We give relationships meaning by the amount of attention and work we put into them. Just as we can choose to leave our friendships unattended and hope they stay warm, we can also choose to elevate our most important friendships to a status equal to marriage, family, and career. We can choose to keep them active, to keep investing in them.

There are big rewards if we do. Friendships become more important as people age, according to a 2017 study—so much so that even the researchers were shocked. “I went into the research sort of agnostic to the role of friendship,” the study’s author, the psychology professor William Chopik, told Time magazine. “But the really surprising thing was that, in a lot of ways, relationships with friends had a similar effect as those with family—and in others, they surpassed them.” He noted that, by old age, superficial and circumstantial friendships have faded away.

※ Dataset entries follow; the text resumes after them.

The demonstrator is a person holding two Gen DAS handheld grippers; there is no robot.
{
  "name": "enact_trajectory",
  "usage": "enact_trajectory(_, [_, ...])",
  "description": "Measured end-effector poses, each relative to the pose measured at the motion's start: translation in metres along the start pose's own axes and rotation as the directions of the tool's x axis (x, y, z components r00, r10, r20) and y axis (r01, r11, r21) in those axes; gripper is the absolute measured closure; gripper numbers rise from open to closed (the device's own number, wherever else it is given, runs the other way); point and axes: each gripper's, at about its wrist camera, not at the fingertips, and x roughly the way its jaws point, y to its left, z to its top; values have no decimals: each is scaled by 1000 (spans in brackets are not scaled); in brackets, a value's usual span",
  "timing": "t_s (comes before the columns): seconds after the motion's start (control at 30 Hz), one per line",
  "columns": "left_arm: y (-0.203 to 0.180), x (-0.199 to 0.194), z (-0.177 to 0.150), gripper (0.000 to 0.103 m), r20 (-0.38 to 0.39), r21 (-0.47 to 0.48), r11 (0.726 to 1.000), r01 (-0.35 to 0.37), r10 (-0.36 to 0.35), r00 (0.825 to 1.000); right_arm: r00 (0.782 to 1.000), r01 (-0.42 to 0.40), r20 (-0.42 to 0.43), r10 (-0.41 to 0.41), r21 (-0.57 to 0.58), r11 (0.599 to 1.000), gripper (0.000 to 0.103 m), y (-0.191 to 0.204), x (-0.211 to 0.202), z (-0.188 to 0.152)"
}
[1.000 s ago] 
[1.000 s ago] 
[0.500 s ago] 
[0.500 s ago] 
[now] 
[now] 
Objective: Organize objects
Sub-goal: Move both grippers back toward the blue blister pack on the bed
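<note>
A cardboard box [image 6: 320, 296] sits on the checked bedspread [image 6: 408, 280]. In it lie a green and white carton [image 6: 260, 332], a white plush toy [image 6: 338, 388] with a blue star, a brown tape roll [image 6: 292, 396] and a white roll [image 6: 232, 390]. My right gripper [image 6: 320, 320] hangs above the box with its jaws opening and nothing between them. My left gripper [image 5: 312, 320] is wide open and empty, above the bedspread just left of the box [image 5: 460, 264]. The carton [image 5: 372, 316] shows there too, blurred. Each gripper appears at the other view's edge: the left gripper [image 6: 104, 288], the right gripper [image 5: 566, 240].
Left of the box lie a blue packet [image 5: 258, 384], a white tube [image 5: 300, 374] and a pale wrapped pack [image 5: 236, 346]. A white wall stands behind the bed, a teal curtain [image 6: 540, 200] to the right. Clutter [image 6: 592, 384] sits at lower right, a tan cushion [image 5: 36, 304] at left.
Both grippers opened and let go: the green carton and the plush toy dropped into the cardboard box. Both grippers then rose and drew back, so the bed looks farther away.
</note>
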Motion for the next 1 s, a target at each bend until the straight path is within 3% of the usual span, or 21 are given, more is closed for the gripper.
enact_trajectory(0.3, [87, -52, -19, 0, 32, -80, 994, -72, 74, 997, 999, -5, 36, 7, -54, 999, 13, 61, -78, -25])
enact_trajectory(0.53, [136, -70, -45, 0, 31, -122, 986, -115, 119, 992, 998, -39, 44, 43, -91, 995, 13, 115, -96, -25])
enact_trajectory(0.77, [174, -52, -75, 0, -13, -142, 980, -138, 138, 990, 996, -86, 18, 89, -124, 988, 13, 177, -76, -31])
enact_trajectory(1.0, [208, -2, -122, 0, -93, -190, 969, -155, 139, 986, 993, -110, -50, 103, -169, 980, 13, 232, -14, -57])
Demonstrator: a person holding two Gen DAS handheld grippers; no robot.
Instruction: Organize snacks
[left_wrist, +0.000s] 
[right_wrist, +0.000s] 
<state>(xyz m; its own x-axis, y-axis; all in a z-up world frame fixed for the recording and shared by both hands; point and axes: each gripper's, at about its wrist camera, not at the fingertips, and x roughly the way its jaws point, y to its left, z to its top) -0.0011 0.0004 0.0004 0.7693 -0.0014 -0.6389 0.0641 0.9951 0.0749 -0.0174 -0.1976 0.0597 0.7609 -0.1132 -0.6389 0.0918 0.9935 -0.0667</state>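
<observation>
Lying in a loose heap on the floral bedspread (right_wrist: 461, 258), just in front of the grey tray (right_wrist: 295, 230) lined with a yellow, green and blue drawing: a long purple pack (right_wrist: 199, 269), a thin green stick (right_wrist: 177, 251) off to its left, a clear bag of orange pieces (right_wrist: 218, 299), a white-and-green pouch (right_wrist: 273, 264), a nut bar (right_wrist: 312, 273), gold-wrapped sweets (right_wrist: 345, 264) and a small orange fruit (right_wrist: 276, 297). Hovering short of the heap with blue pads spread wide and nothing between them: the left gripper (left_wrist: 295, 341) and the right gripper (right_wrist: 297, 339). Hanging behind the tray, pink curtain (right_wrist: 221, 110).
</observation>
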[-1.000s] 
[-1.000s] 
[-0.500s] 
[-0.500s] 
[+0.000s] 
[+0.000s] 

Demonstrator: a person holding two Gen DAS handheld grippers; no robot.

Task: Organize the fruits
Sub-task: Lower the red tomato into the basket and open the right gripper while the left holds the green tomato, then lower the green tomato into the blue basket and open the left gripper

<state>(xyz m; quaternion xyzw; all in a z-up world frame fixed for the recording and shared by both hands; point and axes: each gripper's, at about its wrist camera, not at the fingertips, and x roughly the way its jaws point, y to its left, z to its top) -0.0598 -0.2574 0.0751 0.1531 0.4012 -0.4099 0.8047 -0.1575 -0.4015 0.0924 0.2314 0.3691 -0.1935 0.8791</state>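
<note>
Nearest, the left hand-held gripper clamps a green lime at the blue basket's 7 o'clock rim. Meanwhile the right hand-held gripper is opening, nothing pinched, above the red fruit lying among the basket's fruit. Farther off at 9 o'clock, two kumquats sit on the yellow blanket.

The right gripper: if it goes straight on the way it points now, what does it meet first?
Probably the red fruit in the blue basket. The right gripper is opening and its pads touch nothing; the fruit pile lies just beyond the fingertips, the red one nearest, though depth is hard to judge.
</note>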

The friendships that last till the end tend to be “the really influential ones”—the Big Friendships.

Friendship is a real-deal insurance policy against the hurricanes of life—and there’s social-science evidence that the hard stuff seems less difficult with a good friend by your side. In one study, participants were asked to assess how steep a hill was. Those who participated with a friend said the hill seemed less daunting than people who participated alone. A Big Friendship can hold you when you’re worried that everything else is falling apart. It can be a space of validation when you feel alone in the world. It can provide the relief of feeling seen without having to explain yourself in too many words. And it offers the security of knowing that you won’t have to go through life’s inevitable challenges alone.